The Value of Gerrymandering

On Tuesday, Justice Sotomayor asked a “simple but devastatingly effective” question of Erin Murphy, one of the attorneys arguing in favor of Wisconsin’s gerrymandered map: “Could you tell me what the value is to democracy from political gerrymandering?”  At first glance, Justice Sotomayor’s question seems important because it transcends “the technicalities of constitutional doctrine” and raises “first principles,” making the presumed answer easy: “Political gerrymandering has no value in a democracy.”

Murphy’s answer—claiming that gerrymandering “produces values in terms of accountability”—seemed incomprehensible to observers.  “I really don’t understand . . . what that means,” was the Justice’s own apt response.  The type of gerrymander enacted in Wisconsin is specifically designed to defeat accountability, not foster it.  What was Ms. Murphy—a stellar advocate—talking about?
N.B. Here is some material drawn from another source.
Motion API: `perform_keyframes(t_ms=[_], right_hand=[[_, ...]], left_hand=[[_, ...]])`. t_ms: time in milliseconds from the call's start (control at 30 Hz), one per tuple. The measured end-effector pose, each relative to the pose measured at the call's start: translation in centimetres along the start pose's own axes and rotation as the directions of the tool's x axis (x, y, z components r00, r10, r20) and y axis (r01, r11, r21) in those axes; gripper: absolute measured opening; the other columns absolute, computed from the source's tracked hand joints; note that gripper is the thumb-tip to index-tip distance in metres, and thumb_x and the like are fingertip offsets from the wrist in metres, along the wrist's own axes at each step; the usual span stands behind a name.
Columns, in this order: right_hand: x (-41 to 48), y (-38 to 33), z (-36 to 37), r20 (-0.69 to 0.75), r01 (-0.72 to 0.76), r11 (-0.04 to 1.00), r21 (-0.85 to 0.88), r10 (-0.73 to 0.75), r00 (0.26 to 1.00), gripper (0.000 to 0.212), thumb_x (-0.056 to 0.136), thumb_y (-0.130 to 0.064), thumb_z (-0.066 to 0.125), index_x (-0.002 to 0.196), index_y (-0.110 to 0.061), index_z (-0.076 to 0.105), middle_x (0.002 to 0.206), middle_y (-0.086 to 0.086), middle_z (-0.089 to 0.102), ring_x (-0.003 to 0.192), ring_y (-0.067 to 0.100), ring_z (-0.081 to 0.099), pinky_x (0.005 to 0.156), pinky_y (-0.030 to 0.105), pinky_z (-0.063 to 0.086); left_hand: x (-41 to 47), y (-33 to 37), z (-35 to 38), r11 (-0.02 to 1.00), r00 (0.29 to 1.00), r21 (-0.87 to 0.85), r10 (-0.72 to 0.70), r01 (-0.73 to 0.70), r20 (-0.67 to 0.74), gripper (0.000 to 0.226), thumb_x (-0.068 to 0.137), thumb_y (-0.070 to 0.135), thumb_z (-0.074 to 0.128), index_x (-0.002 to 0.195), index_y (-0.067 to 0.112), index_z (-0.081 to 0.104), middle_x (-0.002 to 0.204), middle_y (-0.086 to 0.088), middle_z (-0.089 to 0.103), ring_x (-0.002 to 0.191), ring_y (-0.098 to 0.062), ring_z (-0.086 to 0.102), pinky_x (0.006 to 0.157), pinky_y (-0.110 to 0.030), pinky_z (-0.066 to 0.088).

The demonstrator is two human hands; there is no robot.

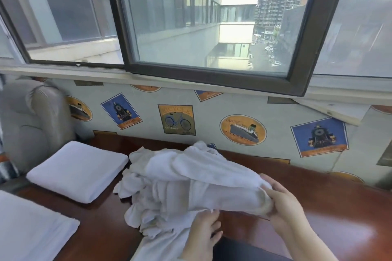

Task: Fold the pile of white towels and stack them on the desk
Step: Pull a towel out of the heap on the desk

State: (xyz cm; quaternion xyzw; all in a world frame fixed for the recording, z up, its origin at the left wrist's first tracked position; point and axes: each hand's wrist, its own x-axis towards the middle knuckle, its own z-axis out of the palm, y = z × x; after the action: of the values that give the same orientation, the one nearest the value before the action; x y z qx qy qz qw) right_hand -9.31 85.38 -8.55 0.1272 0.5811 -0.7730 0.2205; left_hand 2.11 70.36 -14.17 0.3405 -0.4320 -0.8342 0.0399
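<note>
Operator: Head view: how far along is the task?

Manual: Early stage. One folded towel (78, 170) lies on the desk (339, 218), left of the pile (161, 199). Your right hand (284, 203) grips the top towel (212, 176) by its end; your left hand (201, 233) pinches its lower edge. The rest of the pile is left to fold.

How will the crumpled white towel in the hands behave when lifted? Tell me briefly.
Probably floppy: the crumpled white terry towel sags in folds from the left hand and right hand. Likely light: the cloth looks thin. Loose ends may drag on the glossy brown desk.
</note>
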Motion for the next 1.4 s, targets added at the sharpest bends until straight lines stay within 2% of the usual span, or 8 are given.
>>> perform_keyframes(t_ms=[133,333,433,667,1033,1167,1267,1400], right_hand=[[-1.3,0.3,-7.7,-0.022,-0.248,0.964,0.101,0.251,0.968,0.028,0.097,0.007,0.039,0.111,0.0,0.063,0.086,0.019,0.074,0.065,0.031,0.072,0.052,0.041,0.059],[-1.7,4.1,-13.1,-0.111,-0.341,0.815,-0.467,0.329,0.938,0.06,0.05,-0.011,0.089,0.105,-0.002,0.068,0.088,0.013,0.069,0.076,0.027,0.061,0.071,0.032,0.049],[-1.1,4.2,-10.3,-0.07,-0.108,0.71,-0.696,0.082,0.994,0.038,0.087,-0.02,0.069,0.123,-0.015,0.061,0.11,0.002,0.062,0.094,0.018,0.059,0.084,0.028,0.049],[-2.5,5.8,-2.6,0.271,-0.118,0.872,-0.474,0.272,0.923,0.024,0.091,-0.03,0.07,0.099,-0.008,0.066,0.099,0.007,0.07,0.082,0.018,0.068,0.071,0.032,0.059],[-9.7,-0.1,-14.1,0.173,0.055,0.964,-0.26,-0.009,0.985,0.017,0.091,0.003,0.058,0.1,0.004,0.072,0.081,0.012,0.055,0.054,0.014,0.04,0.047,0.02,0.042],[-10.5,-1.7,-17.9,-0.047,0.18,0.976,-0.123,-0.187,0.981,0.024,0.091,-0.001,0.06,0.114,-0.004,0.064,0.106,0.009,0.073,0.094,0.023,0.069,0.081,0.032,0.059],[-9.3,2.3,-18.9,-0.198,0.014,0.967,-0.254,-0.067,0.978,0.039,0.094,-0.009,0.063,0.132,-0.007,0.056,0.127,0.012,0.062,0.119,0.031,0.057,0.089,0.04,0.048],[-11.3,8.5,-16.0,0.069,-0.275,0.952,-0.132,0.285,0.956,0.037,0.091,-0.034,0.07,0.121,-0.016,0.061,0.122,0.008,0.063,0.112,0.033,0.062,0.088,0.051,0.055]], left_hand=[[-0.5,-2.0,0.8,0.924,0.99,-0.357,-0.131,0.138,0.043,0.031,0.096,0.026,0.061,0.119,0.005,0.062,0.121,-0.02,0.063,0.114,-0.038,0.058,0.094,-0.057,0.049],[-0.7,-4.1,4.3,0.949,0.995,-0.31,-0.036,0.062,0.089,0.049,0.092,0.024,0.061,0.135,0.002,0.053,0.116,-0.02,0.066,0.108,-0.035,0.063,0.098,-0.05,0.047],[-0.7,-5.6,3.5,0.991,0.994,-0.134,0.011,0.003,0.107,0.076,0.06,0.03,0.09,0.125,0.003,0.062,0.122,-0.018,0.067,0.116,-0.035,0.062,0.109,-0.055,0.039],[-3.9,-5.0,1.0,0.981,0.921,0.125,0.091,-0.148,0.379,0.062,0.072,-0.001,0.065,0.133,0.004,0.054,0.132,-0.02,0.062,0.12,-0.031,0.061,0.099,-0.038,0.05],[-11.4,-2.5,3.3,0.871,0.726,0.333,0.039,-0.361,0.686,0.076,0.078,0.002,0.065,0.147,0.02,0.037,0.146,0.005,0.052,0.138,-0.013,0.044,0.112,-0.034,0.034],[-11.9,-3.9,4.7,0.696,0.818,0.624,-0.091,-0.355,0.568,0.111,0.053,0.025,0.072,0.151,0.035,0.022,0.147,0.02,0.038,0.134,0.006,0.037,0.105,-0.015,0.035],[-10.7,-6.8,4.2,0.635,0.887,0.721,-0.119,-0.278,0.447,0.111,0.056,0.016,0.067,0.152,0.037,0.015,0.143,0.016,0.039,0.13,-0.002,0.039,0.091,-0.013,0.04],[-12.4,-10.3,5.0,0.557,0.87,0.802,-0.262,-0.217,0.418,0.089,0.083,-0.012,0.05,0.155,0.03,0.019,0.133,0.012,0.043,0.112,0.0,0.05,0.082,-0.01,0.043]])
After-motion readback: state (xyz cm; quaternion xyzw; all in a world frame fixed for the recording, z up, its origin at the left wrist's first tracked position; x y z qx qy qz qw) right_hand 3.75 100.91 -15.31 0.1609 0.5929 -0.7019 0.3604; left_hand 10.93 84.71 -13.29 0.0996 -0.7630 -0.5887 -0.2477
The answer is more revealing than it might seem because Justice Sotomayor’s question is more complex than it might seem.  Asking about the “value” of gerrymandering doesn’t just implicate democratic “first principles”—it strikes at the heart of the constitutional doctrine as well.

As Justice Breyer observed in his Vieth dissent (invoked by Ms. Murphy), political considerations can “play an important, and proper, role in the drawing of district boundaries.”  In Vieth, Breyer points to an example of a neutral court-appointed boundary drawer accidentally moving an uninhabited swamp from one district to another, thereby inadvertently disrupting environmental projects that were important to the politician representing the swamp’s former district.  This may be a “micro” political consideration, but any person (or organization) that has spent years working with his or her representative on a specific neighborhood project will recognize the democratic value in keeping certain areas tied to certain seats, whether to support and maintain the politician who is doing good work or to mobilize and defeat the politician who has stymied that work.  This accountability and responsiveness to voters’ interests is a feature of democracy, not a bug.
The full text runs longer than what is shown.